I completely disagree that Sheena should be held accountable for another person's bad actions. She did not deliberately stir up trouble. She did not try to antagonize the woman. She made a rational comment to her own children that was unfortunately overheard by someone that escalated things of her own accord. It's not like she was doing the "stage whisper," hoping to be overheard, hoping to opinionate on the topic. She did the RIGHT thing, by educating her children that this was a wrong act. Should she be expected to censor every remark she ever makes because someone might overhear and react bizarrely to it?
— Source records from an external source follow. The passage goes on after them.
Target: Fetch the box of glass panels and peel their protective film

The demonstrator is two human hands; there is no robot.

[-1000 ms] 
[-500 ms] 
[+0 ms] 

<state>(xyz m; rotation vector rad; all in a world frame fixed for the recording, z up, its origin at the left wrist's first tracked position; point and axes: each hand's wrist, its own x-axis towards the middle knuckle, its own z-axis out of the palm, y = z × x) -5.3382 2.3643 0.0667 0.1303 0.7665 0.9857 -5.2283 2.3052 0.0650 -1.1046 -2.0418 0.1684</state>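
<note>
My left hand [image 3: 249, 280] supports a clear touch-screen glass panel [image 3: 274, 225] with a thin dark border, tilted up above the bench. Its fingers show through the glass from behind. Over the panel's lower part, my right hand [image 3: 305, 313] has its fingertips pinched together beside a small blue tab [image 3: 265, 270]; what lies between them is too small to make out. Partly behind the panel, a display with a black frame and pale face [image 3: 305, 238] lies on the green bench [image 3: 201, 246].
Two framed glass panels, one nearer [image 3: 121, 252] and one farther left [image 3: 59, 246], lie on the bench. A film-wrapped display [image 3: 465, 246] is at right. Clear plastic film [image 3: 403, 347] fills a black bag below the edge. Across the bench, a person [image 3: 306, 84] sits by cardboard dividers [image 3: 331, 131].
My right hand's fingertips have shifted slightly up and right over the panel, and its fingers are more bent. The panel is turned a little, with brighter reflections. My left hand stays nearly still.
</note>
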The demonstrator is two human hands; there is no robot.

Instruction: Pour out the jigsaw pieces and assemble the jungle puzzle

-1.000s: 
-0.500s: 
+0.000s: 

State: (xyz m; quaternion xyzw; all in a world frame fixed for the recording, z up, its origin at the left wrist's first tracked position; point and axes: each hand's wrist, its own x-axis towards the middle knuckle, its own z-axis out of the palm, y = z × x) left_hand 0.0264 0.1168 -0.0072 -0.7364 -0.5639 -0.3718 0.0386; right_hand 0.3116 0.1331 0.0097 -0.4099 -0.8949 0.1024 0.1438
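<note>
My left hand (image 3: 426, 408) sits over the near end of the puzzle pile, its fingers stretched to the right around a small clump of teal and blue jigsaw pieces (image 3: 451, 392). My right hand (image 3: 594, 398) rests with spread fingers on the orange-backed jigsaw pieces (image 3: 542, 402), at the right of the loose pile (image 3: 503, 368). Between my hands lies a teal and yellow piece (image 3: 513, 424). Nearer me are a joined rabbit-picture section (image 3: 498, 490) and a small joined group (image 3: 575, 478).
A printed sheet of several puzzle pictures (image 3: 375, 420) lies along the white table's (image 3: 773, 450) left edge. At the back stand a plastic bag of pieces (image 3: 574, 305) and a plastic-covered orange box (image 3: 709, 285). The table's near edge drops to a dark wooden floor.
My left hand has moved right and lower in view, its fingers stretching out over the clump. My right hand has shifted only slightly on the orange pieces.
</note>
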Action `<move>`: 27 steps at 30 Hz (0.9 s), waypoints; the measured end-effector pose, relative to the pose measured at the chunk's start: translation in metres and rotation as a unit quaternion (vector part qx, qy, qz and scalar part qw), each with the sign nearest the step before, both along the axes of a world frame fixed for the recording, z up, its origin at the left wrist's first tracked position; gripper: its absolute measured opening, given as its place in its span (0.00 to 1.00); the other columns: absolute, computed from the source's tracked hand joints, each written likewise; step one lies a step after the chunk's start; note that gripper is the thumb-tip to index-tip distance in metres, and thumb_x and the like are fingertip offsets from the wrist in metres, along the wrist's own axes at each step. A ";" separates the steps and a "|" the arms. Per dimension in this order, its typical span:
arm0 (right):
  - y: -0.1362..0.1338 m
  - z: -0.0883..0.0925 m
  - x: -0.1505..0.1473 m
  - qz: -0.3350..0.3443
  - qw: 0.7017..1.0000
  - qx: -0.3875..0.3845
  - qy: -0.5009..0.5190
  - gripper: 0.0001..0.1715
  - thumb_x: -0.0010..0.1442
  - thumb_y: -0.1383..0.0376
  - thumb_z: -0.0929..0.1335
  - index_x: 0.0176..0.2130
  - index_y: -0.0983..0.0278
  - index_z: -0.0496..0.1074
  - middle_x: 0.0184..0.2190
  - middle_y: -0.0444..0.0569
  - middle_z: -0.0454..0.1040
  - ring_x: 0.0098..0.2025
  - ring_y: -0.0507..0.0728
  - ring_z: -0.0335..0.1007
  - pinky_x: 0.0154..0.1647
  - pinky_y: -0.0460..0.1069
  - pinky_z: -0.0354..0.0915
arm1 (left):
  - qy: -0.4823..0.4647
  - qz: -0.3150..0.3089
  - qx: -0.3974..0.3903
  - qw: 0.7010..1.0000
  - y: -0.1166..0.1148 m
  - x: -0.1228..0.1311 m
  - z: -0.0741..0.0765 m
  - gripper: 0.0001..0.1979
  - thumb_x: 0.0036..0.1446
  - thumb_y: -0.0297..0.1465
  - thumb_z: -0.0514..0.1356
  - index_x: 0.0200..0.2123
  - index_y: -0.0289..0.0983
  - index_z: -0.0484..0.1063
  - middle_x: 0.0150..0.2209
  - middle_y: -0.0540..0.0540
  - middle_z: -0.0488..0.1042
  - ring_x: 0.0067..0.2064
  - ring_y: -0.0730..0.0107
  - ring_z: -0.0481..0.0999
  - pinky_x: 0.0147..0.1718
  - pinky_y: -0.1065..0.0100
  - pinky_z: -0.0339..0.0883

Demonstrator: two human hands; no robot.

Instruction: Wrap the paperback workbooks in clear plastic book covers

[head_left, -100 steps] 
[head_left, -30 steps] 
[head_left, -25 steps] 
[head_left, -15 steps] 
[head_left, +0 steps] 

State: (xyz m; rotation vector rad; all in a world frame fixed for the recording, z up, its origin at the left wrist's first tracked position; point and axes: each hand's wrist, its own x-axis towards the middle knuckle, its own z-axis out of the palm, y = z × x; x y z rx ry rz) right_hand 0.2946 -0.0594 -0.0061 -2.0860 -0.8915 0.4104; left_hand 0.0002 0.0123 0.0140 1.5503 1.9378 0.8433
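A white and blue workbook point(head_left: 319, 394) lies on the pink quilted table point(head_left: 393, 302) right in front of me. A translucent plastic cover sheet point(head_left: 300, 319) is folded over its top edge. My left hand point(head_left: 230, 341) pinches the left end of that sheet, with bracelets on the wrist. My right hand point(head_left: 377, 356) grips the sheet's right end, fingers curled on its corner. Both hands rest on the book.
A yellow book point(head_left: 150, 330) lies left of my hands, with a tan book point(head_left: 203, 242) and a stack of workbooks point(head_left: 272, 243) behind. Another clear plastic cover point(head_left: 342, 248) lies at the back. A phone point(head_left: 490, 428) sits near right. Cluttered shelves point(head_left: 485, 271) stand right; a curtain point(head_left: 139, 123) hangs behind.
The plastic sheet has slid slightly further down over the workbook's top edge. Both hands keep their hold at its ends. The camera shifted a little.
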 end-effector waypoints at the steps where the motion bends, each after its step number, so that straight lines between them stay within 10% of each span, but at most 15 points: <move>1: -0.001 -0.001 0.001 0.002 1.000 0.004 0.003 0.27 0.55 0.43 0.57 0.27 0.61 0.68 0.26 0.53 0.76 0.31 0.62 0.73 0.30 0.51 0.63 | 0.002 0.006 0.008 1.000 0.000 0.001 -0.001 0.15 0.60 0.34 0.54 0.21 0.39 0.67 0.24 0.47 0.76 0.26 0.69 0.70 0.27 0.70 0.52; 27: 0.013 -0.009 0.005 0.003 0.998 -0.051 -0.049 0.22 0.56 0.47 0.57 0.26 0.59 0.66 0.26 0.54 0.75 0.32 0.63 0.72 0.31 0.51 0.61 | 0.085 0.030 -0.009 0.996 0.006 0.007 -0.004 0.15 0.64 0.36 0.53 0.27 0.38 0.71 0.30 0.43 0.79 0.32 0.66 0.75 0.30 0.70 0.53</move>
If sadly, that child was hit again because of the parents' embarrassment, I would argue that she was not responsible for it, and that for every child that is hit more after a comment, there are at least as many if not more that are hit more for lack of such a comment or intervention. Heavens, there are some reports of domestic abusers abusing more after the abused woman attempts to leave -- should we condemn all those terrible people who operate shelters for these women to come to??? Should the people whose peaceful protests led to violent retaliations be held responsible for those acts of violence? And this is coming from a Republican!!!

It's quite one thing to say to Sheena, well, what do you expect? in a sympathetic tone. To say that unfortunately in today's society, there are psycho people who hit their kids and think it's right and who are abusive to people who call this into question. Empathizing with the fact that it is hard to shield your kids from it, to reassure them without fearing the ramifications, and to make positive changes in society.

But to say this to her accusatorally, to suggest that she was in the wrong for doing it (versus just naive or unprepared for what ended up happening) IMO is casting blame on the wrong person.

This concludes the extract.